Every few years in April a new headline anniversary reminds us of one of the greatest disasters of English football. This year it is 20 years since The Hillsborough tragedy in which Liverpool fans were crushed to death watching their team play an FA Cup semi-final.
English football still feels bitter about the sorrow of that day. And we all know why that is. The police screwed up; and with the help of the newspapers they blamed us. We football fans were accused of unspeakable horrors that I simply refuse to repeat. And plenty of normal human beings in this country believed it. Then when the truth became apparent the police who screwed up got off scot free for their criminal incompetence, largely thanks to the argument that it was an unprecedented situation.
But that argument was another lie.
I know it was a lie. I know far too many Spurs fans to think otherwise. It was a lie because in 1981 Spurs played Wolves in an FA Cup Semi Final at Hillsborough, and Spurs fans, like Liverpool fans eight years later, were allocated the now notorious Leppings Lane end.
Spurs fans, like Liverpool fans that went after them, felt that the ends were badly allocated. Leppings Lane was perceived to be the smaller end and should thus have been given to the team with the smaller travelling support. But this was probably just perception, and switching ends would sadly just have switched the suffering from one bunch of fans to another.
Spurs fans were sent through the concourses that led to the various pens behind the goal. And those directly behind the goal were the most popular. So just as pens 3 and 4 filled to dangerous levels in 1989, the same part of the ground filled dangerously quickly in 1981.
People were crushed not because of surging support or bad behaviour, but simply because the spaces between the large metal fences were too small. Indeed there was a feeling even before then, without benefit of hindsight, that the supposed capacity of Leppings Lane was overstated and unsafe.

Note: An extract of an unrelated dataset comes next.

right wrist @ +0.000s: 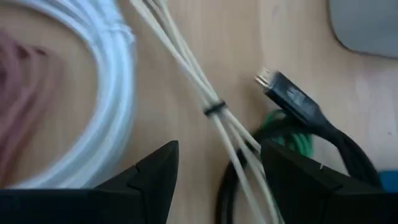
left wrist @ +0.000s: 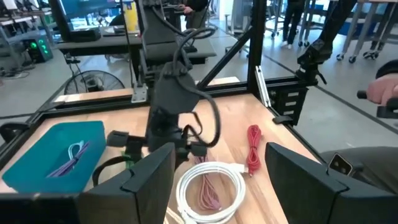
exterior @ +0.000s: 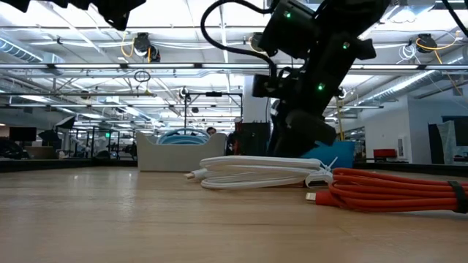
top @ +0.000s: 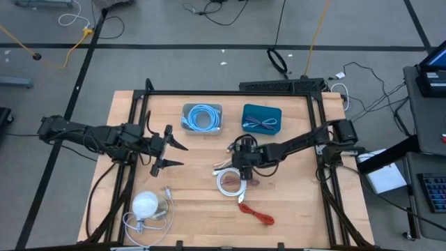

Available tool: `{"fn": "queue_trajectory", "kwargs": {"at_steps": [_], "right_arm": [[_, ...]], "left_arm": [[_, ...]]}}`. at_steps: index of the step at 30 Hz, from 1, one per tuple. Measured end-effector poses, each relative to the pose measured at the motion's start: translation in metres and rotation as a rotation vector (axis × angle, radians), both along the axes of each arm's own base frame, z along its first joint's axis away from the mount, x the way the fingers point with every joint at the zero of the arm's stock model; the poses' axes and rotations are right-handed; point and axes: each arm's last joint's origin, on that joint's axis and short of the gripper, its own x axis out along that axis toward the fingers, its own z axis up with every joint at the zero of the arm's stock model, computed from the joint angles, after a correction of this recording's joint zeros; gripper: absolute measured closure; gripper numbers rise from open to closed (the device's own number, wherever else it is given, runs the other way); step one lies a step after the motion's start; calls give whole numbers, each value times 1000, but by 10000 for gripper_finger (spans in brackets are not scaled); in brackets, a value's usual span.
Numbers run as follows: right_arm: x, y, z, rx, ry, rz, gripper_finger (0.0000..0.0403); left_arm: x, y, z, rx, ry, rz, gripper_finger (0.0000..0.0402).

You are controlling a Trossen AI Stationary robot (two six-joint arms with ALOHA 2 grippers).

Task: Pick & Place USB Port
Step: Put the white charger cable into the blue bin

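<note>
Thin beige cable (right wrist: 214,111) sits right under the right gripper (right wrist: 217,180), fingers spread, reach step; next it drops and pinches. Left gripper (top: 172,155) spread too.

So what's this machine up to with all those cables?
Two robot arms work over a wooden table strewn with bundled cables. The right gripper hangs open just above a cream cable bundle, next to a black USB cable and a white coil, holding nothing yet. The left gripper waits open to the side. A grey bin and a teal bin already hold cables.
</note>
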Motion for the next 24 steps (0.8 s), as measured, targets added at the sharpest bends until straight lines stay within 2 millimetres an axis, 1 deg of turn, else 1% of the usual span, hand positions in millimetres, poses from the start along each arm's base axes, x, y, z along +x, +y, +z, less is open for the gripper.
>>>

Panic ensued and Spurs fans faced the prospect of a pain that Liverpool fans eventually had to suffer. Those at the front were bruised and battered well before kick-off and realised quickly they simply could not escape as things got worse. Some still speak of the crowd being packed so tight that their feet were off the ground as they moved.

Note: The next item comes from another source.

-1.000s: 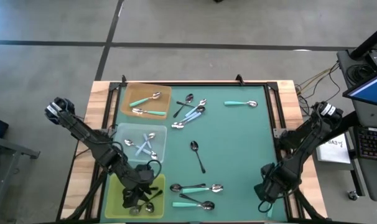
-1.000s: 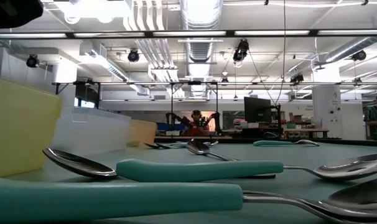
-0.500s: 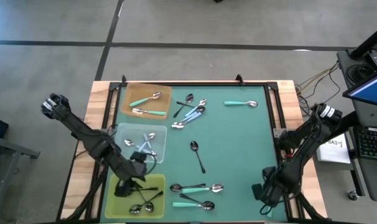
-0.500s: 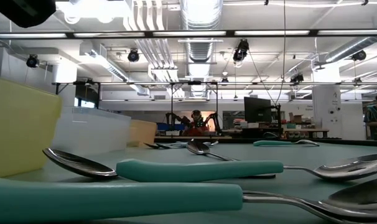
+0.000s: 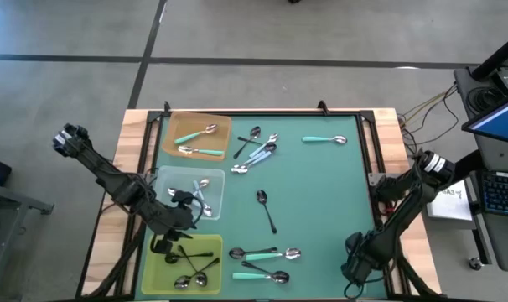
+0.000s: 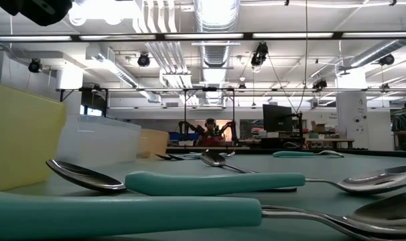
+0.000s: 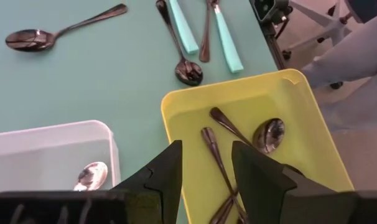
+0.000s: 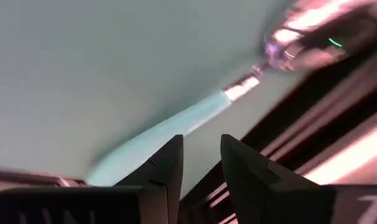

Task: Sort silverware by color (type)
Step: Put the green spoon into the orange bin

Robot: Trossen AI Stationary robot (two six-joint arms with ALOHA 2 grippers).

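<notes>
High view: left hand point(image 5: 163, 244) hangs over the rim of the yellow tray point(image 5: 214, 283) at the near left corner of the green surface point(image 5: 321, 201), fingers point(image 7: 167, 177) released with nothing between them. Black-handled spoons point(image 5: 191, 267) lie crossed in that tray. Just right of it, two mint-handled spoons point(image 5: 262, 264) lie side by side on the surface with a black one beside the upper. Right hand point(image 5: 352, 270) sits low at the near right edge; fingers parted, nothing held, a mint-coloured handle point(image 8: 170, 127) blurred close ahead in its wrist view.

Mid-surface: clear tray point(image 5: 212, 183) holds pale blue spoons point(image 5: 197, 197). A lone black spoon point(image 5: 266, 208) lies apart near the centre.

Far side: tan tray point(image 5: 223, 122) holds two mint spoons point(image 5: 195, 141). Right of it, a loose cluster of mixed spoons point(image 5: 256, 149), black and pale blue, overlapping. One mint spoon point(image 5: 323, 139) lies alone toward the far right.
</notes>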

But in 2011 there will be no Match of the Day special, and no retrospective interviews to mark thirty years since that semi-final. There will no documentaries made or reefs laid on Bill Nicholson Way at the gates to White Hart Lane.
And the reason for that is simple.
Unlike their counterparts in 1989 the police commanders in charge in 1981 were not in charge of their first match, were not ignorant and incompetent, and were seemingly not predisposed to assume all problems were the result of violent scum on the terraces who deserved everything they got.
Instead those in charge acted sensibly on the feedback of officers on the frontline. As a result they ordered the closure of the gates leading to the most crowded pens, and then directed incoming fans to safer areas. They acted somewhat late, but they did act. And many fans were helped out of the crowded spaces by fellow fans and police alike. They then sat along the edge of the pitch to watch the game unfold.
As a result of sensible policing more and more unaware fans could no longer pour into pens where they would innocently crush to death those at the front. My fellow Yids thus gradually adjusted to their tight space, regained composure, and despite a fair few injuries stayed alive to see Ossie and Ricky win at Wembley a month later.
The experience led fans to do something that few ever did back before the days when the internet made complaining so easy. They wrote letters to the authorities to express their severe concerns and to seek answers. And while they never heard back, the FA did take action.
It would of course be understandable that those in charge of football thought very little had happened that day. In fact very little did happen thanks to good policing that negated a need for countless funerals. But even so, Hillsborough was barred as a venue for major neutral matches and only allowed to do so again in 1987 after modifications were made to the pens. Those modifications were designed to make policing easier.
Which leads back to that bitterness.
For Spurs fans the defence of the commanders after 1989 that it was an unprecedented situation they couldn’t possible have seen coming was simply a lie. Fans had been through the precedent. They had been saved from the exact same tragedy by good policing. And the FA ordered the ground changed to make good policing easier in future. So to hear bad police pretend that good police would have done no better was sickening.
Of course very little of what I’ve just written will surprise Liverpool fans. And what really spurred me to write this was not really that people out there won’t know about a semi-final in 1981 that matters little in the grand scheme of football history. What bothers me is that it has just occurred after all this time that I have no idea whether this was a similarly isolated case.
I realise now, and am suddenly frightened by this. I have no idea how exceptional or commonplace the events of both days were. Were we all regularly just a bad police chief away from death for all those years? Or were Spurs fans incredibly lucky that of the two times it really mattered our coin toss landed heads, while Liverpool’s sadly fell to tails?